START SUPPLIED MATERIAL
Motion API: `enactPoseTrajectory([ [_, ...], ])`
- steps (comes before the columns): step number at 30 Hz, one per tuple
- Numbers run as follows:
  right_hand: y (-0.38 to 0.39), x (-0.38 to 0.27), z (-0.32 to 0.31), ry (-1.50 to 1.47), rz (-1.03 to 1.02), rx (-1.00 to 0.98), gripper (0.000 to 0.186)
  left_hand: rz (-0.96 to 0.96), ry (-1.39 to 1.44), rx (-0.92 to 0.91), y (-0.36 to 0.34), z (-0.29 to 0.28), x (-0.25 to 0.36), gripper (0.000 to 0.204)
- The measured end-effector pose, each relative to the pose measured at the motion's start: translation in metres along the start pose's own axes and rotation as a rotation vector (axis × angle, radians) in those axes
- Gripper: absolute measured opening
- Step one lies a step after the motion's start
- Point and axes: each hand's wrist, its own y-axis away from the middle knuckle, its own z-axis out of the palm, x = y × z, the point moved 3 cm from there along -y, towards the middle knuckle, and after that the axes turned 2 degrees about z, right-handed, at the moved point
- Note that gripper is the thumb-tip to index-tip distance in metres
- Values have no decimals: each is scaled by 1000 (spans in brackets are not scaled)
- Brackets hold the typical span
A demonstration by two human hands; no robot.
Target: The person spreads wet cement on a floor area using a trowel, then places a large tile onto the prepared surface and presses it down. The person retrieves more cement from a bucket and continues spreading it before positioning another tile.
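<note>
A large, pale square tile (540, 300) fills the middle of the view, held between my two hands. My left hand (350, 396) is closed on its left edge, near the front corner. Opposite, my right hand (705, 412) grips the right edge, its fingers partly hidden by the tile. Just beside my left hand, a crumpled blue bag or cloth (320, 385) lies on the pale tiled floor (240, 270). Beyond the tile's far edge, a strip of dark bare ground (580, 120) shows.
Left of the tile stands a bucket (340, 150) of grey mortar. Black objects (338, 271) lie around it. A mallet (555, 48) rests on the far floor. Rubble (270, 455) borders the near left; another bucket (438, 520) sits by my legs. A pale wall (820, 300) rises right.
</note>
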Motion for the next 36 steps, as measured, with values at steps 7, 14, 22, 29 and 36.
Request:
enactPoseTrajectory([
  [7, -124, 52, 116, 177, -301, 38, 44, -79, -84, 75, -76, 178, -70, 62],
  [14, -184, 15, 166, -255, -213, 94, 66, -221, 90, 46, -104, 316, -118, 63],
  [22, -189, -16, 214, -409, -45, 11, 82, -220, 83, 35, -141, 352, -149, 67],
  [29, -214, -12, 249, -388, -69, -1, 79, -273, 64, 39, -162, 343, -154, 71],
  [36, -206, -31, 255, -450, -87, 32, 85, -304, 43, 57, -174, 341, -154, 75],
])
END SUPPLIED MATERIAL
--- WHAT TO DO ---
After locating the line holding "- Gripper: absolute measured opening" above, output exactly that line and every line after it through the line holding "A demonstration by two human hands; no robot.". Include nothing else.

--- EXERCISE ANSWER ---
- Gripper: absolute measured opening
- Step one lies a step after the motion's start
- Point and axes: each hand's wrist, its own y-axis away from the middle knuckle, its own z-axis out of the palm, x = y × z, the point moved 3 cm from there along -y, towards the middle knuckle, and after that the axes turned 2 degrees about z, right-handed, at the moved point
- Note that gripper is the thumb-tip to index-tip distance in metres
- Values have no decimals: each is scaled by 1000 (spans in brackets are not scaled)
- Brackets hold the typical span
A demonstration by two human hands; no robot.

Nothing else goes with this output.